• About this exercise:
Which lines of the entries below run from the one holding "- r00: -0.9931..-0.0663" to the one holding "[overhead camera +", inclusive? Set down exactly those lines and no others.

Start of Block

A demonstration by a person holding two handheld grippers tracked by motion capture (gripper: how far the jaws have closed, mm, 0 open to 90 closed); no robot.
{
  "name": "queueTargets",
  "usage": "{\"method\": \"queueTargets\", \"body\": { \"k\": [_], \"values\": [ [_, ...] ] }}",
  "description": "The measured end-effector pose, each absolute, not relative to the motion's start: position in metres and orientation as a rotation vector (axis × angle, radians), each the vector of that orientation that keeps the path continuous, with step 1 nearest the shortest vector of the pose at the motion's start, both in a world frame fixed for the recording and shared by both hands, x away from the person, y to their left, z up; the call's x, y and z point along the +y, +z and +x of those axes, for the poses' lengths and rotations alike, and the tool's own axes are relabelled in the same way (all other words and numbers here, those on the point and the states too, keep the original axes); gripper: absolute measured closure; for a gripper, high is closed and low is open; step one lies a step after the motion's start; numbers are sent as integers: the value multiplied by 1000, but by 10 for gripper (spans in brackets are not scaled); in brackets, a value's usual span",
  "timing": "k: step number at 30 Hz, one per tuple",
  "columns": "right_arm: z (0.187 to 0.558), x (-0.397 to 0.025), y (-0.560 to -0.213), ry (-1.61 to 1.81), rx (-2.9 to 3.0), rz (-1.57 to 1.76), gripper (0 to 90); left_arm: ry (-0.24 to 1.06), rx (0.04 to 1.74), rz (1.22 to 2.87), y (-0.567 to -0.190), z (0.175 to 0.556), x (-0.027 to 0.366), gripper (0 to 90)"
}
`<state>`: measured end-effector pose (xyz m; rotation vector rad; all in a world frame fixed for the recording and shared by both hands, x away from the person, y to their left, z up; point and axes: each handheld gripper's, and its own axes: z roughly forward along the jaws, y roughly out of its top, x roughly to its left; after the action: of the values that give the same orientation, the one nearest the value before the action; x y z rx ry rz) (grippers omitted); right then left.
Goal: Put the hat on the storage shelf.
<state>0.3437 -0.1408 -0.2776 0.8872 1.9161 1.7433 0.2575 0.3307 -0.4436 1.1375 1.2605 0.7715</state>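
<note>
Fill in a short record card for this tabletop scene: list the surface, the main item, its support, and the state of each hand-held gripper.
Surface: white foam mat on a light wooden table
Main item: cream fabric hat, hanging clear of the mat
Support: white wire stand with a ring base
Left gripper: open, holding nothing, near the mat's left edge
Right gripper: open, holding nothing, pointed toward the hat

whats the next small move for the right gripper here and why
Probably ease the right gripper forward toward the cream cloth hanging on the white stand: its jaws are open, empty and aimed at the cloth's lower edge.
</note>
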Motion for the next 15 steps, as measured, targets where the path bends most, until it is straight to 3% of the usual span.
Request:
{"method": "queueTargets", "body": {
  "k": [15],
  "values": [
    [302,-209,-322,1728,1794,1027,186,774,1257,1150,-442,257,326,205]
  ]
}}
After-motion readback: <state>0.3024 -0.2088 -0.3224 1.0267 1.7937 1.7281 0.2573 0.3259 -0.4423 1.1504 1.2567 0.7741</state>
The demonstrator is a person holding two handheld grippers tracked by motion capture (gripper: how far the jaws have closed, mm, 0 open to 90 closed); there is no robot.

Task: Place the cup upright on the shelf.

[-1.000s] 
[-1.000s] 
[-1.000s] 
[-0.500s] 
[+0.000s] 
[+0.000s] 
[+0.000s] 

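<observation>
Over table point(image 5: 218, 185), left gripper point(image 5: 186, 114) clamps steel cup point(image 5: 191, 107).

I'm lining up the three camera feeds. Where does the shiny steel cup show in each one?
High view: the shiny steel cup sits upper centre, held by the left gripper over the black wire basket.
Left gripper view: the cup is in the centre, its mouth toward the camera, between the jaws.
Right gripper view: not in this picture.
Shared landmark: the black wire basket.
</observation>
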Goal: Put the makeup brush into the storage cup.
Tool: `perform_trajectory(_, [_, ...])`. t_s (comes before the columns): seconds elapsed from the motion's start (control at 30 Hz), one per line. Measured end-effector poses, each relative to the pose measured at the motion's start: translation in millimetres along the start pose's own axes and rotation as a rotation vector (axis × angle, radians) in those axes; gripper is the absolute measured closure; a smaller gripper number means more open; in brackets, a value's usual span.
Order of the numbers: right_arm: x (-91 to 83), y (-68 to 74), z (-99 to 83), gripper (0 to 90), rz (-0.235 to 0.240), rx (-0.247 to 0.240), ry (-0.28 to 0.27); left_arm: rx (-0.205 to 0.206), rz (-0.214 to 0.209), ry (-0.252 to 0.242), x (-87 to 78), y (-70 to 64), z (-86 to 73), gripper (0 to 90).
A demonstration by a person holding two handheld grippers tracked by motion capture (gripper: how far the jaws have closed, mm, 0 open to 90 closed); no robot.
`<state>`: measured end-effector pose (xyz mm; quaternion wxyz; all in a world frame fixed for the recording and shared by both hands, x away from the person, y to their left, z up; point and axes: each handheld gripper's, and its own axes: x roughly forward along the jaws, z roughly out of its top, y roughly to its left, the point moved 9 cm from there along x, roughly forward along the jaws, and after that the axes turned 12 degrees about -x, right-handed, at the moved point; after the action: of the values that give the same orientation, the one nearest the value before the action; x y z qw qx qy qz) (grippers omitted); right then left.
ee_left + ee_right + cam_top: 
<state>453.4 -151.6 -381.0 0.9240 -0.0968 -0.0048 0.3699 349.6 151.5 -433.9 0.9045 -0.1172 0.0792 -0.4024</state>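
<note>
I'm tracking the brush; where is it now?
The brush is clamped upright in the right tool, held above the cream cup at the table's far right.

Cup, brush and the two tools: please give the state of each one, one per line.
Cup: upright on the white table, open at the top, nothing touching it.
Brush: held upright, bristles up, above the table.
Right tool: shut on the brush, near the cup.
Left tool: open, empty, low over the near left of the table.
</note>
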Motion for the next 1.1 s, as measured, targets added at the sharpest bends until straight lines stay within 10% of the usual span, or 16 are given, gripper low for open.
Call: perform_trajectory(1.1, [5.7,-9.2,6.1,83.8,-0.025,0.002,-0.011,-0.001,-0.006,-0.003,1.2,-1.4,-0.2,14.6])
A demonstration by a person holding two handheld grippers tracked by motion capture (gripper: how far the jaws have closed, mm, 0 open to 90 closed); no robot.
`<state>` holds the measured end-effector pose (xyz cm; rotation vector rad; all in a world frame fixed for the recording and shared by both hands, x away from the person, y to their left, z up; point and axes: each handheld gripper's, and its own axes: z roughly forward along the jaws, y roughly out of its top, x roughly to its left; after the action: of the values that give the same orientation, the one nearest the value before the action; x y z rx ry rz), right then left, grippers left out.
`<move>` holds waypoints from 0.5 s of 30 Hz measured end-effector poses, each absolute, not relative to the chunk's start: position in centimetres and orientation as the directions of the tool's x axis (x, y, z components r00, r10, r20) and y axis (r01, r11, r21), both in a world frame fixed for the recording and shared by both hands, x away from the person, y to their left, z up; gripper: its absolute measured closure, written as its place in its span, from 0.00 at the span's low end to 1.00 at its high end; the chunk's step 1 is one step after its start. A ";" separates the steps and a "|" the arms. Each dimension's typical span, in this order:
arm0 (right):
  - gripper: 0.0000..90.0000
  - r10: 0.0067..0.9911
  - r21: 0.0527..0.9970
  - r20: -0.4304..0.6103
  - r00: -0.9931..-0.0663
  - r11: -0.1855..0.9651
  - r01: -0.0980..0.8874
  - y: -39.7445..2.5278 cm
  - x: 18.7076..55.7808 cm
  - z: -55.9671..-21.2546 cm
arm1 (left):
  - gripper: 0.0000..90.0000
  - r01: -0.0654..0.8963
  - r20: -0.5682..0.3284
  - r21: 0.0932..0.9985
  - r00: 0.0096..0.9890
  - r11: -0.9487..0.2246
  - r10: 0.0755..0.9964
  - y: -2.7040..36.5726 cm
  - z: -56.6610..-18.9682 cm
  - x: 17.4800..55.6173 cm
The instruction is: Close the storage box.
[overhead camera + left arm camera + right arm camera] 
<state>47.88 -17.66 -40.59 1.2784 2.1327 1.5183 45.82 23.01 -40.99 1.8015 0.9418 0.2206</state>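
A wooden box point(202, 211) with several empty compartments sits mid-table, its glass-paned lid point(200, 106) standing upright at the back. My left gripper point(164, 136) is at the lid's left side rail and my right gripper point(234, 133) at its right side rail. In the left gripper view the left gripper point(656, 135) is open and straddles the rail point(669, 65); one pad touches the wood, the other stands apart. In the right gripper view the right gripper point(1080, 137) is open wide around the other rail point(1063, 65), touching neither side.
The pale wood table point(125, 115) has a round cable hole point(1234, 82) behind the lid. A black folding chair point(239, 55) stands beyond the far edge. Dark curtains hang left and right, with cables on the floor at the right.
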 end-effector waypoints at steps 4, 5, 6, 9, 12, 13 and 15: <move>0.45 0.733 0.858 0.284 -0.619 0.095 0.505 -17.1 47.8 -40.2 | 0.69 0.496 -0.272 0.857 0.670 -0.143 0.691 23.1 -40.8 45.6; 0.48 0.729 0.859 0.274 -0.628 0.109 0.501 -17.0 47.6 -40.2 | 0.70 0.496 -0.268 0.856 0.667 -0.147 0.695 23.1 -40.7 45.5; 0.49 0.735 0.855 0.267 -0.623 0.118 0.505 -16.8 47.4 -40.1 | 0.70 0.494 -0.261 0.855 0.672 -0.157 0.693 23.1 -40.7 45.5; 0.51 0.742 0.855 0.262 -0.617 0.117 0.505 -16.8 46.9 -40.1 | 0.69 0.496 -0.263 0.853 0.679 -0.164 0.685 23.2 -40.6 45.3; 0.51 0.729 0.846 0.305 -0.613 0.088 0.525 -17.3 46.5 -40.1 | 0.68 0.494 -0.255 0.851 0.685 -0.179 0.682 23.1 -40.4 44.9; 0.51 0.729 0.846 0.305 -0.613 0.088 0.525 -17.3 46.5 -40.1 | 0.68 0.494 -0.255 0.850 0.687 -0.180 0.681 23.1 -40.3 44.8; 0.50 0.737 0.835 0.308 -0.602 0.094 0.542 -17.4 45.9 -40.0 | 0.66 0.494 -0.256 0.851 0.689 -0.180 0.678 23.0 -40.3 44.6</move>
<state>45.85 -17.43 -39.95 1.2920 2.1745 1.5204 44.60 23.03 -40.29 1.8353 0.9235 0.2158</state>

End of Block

• Exercise solution:
  - r00: -0.9931..-0.0663
  - r11: -0.1855..0.9651
  - r01: -0.0980..0.8874
  - y: -39.7445..2.5278 cm
  - x: 18.7076..55.7808 cm
  - z: -55.9671..-21.2546 cm
arm1 (left):
  - gripper: 0.0000..90.0000
  - r01: -0.0654..0.8963
  - r20: -0.5682..0.3284
  - r21: 0.0932..0.9985
  - r00: 0.0096..0.9890
  - r11: -0.9487..0.2246
  - r10: 0.0755..0.9964
  - y: -2.7040..36.5726 cm
  - z: -56.6610..-18.9682 cm
  - x: 17.4800..55.6173 cm
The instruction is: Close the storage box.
[overhead camera + left arm camera + right arm camera] 

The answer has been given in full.